DATA624 Project 1

In part A, I want you to forecast how much cash is taken out of 4 different ATM machines for May 2010. The data is given in a single file. The variable ‘Cash’ is provided in hundreds of dollars, other than that it is straight forward. I am being somewhat ambiguous on purpose to make this have a little more business feeling.
Explain and demonstrate your process, techniques used and not used, and your actual forecast. I am giving you data via an excel file, please provide your written report on your findings, visuals, discussion and your R code via an RPubs link along with the actual.rmd file Also please submit the forecast which you will put in an Excel readable file.

Part A

#Load library
library(fpp3)
library(ggplot2)
library(feasts)
library(readxl)
library(openxlsx)
library(imputeTS)

#Read data
ATM<-read_xlsx('ATM624Data.xlsx', col_types=c('date', 'text', 'guess'))|>
  mutate(DATE=as_date(DATE))|>
  filter(!is.na(ATM))|>
  as_tsibble(index=DATE, key=ATM)

#Creat a summary 
summary(ATM)

##       DATE                ATM                 Cash        
##  Min.   :2009-05-01   Length:1460        Min.   :    0.0  
##  1st Qu.:2009-07-31   Class :character   1st Qu.:    0.5  
##  Median :2009-10-30   Mode  :character   Median :   73.0  
##  Mean   :2009-10-30                      Mean   :  155.6  
##  3rd Qu.:2010-01-29                      3rd Qu.:  114.0  
##  Max.   :2010-04-30                      Max.   :10919.8  
##                                          NA's   :5

#Plot data by ATM
#Histogram
ATM|>ggplot(aes(x=Cash))+
  geom_histogram()+
  facet_wrap(ATM ~ ., scales = 'free')

#Time series
ATM|>autoplot(Cash)+
  facet_wrap(ATM~., scales='free', nrow=4)+
  labs(title='Cash in hundred taken out of 4 different ATM machines')

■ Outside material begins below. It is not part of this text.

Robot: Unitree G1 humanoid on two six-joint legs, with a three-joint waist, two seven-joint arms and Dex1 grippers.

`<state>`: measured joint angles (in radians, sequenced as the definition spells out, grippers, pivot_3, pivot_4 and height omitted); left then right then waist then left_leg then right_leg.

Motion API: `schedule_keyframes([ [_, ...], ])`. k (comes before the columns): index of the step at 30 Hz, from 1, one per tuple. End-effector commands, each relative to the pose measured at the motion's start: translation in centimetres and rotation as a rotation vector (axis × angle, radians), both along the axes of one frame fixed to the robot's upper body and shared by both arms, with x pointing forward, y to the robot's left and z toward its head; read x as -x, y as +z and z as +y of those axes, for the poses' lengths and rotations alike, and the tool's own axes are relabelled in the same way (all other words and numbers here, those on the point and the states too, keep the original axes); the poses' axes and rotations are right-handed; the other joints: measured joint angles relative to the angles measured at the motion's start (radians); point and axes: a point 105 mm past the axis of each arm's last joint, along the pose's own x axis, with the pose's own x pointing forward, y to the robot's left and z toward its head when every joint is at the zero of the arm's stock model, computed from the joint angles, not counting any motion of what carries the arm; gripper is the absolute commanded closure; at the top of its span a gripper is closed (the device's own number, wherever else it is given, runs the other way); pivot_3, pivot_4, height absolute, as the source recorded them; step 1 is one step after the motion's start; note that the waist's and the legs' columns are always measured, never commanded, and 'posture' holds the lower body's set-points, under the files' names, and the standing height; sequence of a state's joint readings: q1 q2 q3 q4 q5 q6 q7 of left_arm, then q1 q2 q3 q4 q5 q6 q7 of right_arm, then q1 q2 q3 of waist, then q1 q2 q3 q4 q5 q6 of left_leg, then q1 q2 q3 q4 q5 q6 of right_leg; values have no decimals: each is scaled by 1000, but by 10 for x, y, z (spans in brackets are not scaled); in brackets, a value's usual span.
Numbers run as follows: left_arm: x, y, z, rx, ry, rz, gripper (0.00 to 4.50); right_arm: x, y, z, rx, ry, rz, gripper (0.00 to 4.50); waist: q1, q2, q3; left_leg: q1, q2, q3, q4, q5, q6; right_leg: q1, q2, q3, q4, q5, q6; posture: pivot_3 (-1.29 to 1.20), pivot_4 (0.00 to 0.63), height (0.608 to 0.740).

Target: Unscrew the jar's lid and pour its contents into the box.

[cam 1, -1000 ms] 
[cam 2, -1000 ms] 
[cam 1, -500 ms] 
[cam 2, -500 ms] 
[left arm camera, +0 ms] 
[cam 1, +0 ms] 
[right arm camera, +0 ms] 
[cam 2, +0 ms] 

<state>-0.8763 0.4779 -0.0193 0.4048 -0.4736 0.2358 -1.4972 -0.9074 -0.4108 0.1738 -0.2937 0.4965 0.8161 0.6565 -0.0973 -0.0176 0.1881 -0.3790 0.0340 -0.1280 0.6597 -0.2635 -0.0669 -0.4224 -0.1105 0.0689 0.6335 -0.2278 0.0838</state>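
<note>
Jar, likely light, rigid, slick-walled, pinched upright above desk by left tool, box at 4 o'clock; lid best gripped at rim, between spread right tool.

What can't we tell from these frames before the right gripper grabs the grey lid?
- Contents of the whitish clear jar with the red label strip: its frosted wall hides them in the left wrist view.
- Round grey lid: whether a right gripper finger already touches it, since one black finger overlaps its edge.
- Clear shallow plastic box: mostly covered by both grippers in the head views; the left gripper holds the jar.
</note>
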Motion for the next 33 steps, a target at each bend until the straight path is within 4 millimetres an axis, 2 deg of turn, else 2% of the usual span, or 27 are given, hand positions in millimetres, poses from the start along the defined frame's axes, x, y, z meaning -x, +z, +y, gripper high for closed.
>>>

Findings on data 1. There were NAs in ATM column and was filtered. 2. None of the data is normally distributed. 3. Since ATM3 has minimum number of value, it will be removed from the analysis and forecast. 4. The count of withdrawal and cash amount in ATM 4 is much higher than the others. 5. ATM4 has an outliner at a value of 10919.76

#Filled out the NAs in Cash column
ATM<-ATM|>na_interpolation('Cash', option='linear')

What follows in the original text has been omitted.